Colon cancer is a medical and chronic condition characterized by the growth of the cells disorderly and uncontrollably in the colon tissue.
Most cases of colon cancers begin in the cells on the surface of the inner lining due to the alternation of DNA.
Colon cancer is one most slow growing cancer. It may take years before patients experiencing the symptoms.
At the later stage, the larger size of the tumor may suppress the nearby blood vessels and nerve cells, leading to localized severe pain and bleeding.
Most common symptoms of colon cancer in the advanced stage, besides the general symptom of cancer such as reduced appetite, unintended weight loss include a change of bowel movement, rectal bleeding, and persistent abdominal pain and cramp.
If you experience some of the above symptoms, please check with your doctor to rule out the possibility of colon cancer.
According to the statistics, in 2017, approximately 26,800 Canadians were diagnosed with colorectal cancer, representing 13% of all new cancer cases.
Depending on the stage, early diagnosis of localized colon cancer has a 5-year relative survival rate of over 90%.
Out of a number of the risk factors, obesity may be one which causes the majority of colon cancer in the Western world, particularly in the North American.
Dr. E E Frezza, the lead scientist in the assessment of obesity on the risk of developing colon cancer, said, "Visceral abdominal fat has been identified as the essential fat depot for pathogenetic theories that relate obesity and colon cancer".
And, "Obesity imposes a greater risk of colon cancer for men of all ages and for premenopausal women than it does for postmenopausal women. Regular exercise reduces the risk of developing colon cancer and the risk of death from colon cancer should it develop. We believe that a combination of waist circumference (WC) and body mass index (BMI) measurements is recommended to assess the obesity-related risk of developing colon cancer".

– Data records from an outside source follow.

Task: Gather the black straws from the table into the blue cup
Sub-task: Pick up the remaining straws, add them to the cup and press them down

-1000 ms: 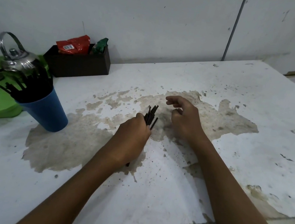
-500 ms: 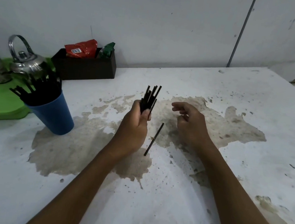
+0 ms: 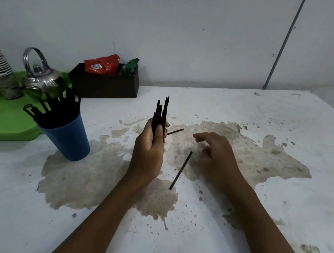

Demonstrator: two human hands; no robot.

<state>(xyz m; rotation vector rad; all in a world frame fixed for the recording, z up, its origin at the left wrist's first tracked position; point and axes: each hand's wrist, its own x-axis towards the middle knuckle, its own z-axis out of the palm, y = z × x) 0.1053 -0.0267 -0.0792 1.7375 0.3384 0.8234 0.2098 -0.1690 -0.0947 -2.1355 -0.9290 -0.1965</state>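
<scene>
Head view: left hand point(image 3: 148, 147) had lifted its gripped bundle point(image 3: 160, 113) upright off the table point(image 3: 288, 124), shedding two strays point(image 3: 180, 170), right hand point(image 3: 217, 153) loose and empty beside them, cup point(image 3: 66, 135) well left, so another pickup needed.

Two bare forearms enter from the bottom edge, no sleeves, cuffs or gloves in view. Bare left hand point(image 3: 149, 145) and bare right hand point(image 3: 219, 153): no rings, watch, bracelet or wrist strap seen. Fingernails short and plain on the tips that show
</scene>
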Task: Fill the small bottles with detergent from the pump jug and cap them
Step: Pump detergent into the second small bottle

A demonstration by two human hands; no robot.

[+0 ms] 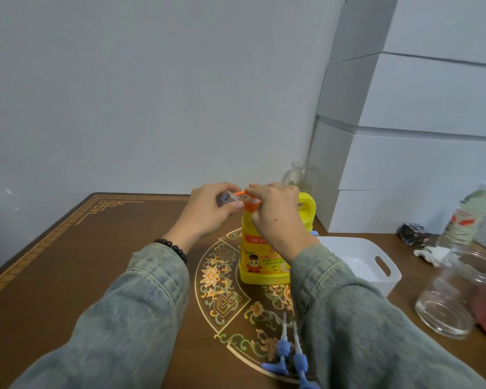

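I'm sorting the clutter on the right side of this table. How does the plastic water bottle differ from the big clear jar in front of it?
The bottle is tall and slim with a narrow white cap; the jar is squat, wide, and open-mouthed with no lid visible. The bottle carries a red-and-white label, while the jar is plain. The bottle stands farther back by the white boxes; the jar sits nearer the table's front edge. Both are transparent and standing.

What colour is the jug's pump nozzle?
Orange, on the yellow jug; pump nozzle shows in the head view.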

The results suggested that if you are obese, your risk of colon cancer is increased much fold compared to healthy weight individual.
Bilberry is a species of low-growing shrubs in the genus Vaccinium, belonging to the family Ericaceae, native to Northern Europe.
The herbal plant has been used as foods and herbs in traditional medicine for the treatment of acute and chronic diarrhea, gastritis, gastric ulcer, and duodenal ulcer, enterocolitis, ulcerative colitis, anemia, cystitis, kidney disease, and psoriasis, diabetes, etc.
Researchers on finding a natural compounf for the treatment of colon cancer examined the bilberry derived anthocyanins chemopreventive properties.
The study included 50 female Balb/c mice induced colonic carcinogenesis by AOM and DSS 3 or 5%, respectively, Mice then are given either normal food (controls) or a diet containing either 10 or 1% anthocyanin-rich bilberry extract.
According to the colonoscopy taken place at week 4 and 9 after initiation of carcinogenesis, mice receiving 10% anthocyanins showed significantly (p < 0.004) less reduced colon length (12.1 cm [8.5-14.4 cm]) as compared to controls (11.2 cm [9.8-12.3]) indicating less inflammation.
Furthermore, mice fed with 10% anthocyanin-rich extract revealed significantly less mean tumor numbers, compared to control (n = 14) and anthocyanin 1% treated mice.
The results suggested that anthocyanins inhibited the formation and growth of colorectal cancer in an animal model.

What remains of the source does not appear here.